Just got back from a short trip to upstate NY where I picked up a copy of a book called This Noble Harvest by Anne Ophelia Dowden (1979). It calls Datura stramonium "thorn apple" (I had forgotten about that one) and says the following:

"Belladonna, thorn apple, and henbane are such plants - all extremely poisonous, and all belonging to the same family as tomato, potato, and tobacco.

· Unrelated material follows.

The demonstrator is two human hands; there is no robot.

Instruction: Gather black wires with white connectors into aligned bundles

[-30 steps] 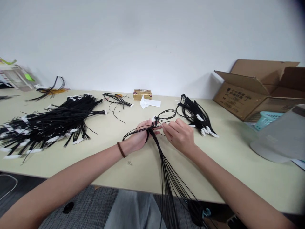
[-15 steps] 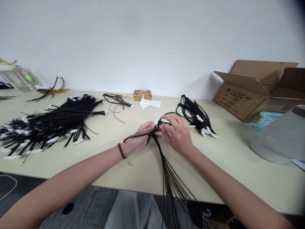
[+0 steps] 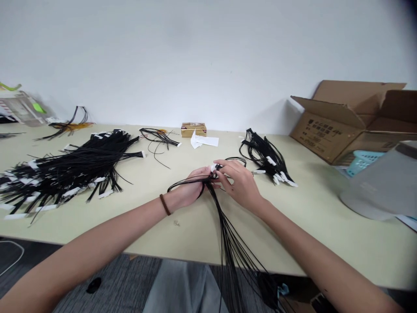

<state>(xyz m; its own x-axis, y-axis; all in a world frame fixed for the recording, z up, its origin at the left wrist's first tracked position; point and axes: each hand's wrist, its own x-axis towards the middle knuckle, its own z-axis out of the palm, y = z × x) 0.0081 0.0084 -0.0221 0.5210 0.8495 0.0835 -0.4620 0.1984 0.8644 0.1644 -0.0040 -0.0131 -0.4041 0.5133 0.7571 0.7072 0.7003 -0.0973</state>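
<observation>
Closed round a bundle of thin black wires (image 3: 224,221), my left hand (image 3: 192,188) holds it above the table. A small white connector (image 3: 214,168) shows at the left fingertips, with wires entering its right side. My right hand (image 3: 239,180) pinches at the wires beside that connector; exactly what lies between its fingertips is too small to make out. One loop of wire passes over the left palm and wrist. Loose wire ends fan down over the table's front edge.
A large heap of black wire harnesses with white connectors (image 3: 87,165) covers the left of the table (image 3: 156,234). Another harness bundle (image 3: 269,158) lies right of my hands. Behind are a gold box (image 3: 193,129) and white paper (image 3: 206,140). A cardboard box (image 3: 329,130) and grey container (image 3: 381,182) stand right.
My right fingers have lowered and closed in beside the white connector, which shows more clearly now. The left hand keeps its hold on the wires. The view has shifted very slightly.
</observation>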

Their leaves roots, and seeds contain the narcotic alkaloids atropine and hyoscyamine, which work on the central nervous system....In modern medicine, henbane is an ingredient in the drug that produces 'twilight sleep' in childbirth; and most wartime brain-washing involved hyoscyamine, plus scopalomine (from another plant of the same family*) and morphine or a barbiturate. The scientific name Hysocyamus means "hog-bean" because swine are supposed to eat it safely. It stupefies other animals, and its seeds, with those of thorn apple, were sometimes mixed with the fodder of horses and cows in the hope that placid animals would gain weight more quickly. Thorn apple boiled in hog's grease, was widely used for burns and inflammations, and Parkinson approves it as a drink for 'one that is to have a legge or an arme cut off.' It is often called jimsonweed in the United States because it was first introduced near Jamestown, Virginia. Though this plant came to us from Europe, a similar species is native to South America, where Incas used it as an anesthetic, and a Colombian tribe gave it to wives and slaves before burying them alive with dead warriors."

* the asterisk is mine - I don't know why she doesn't say scopalomine can come from datura, but it can.

Hope you all find this as interesting as I did!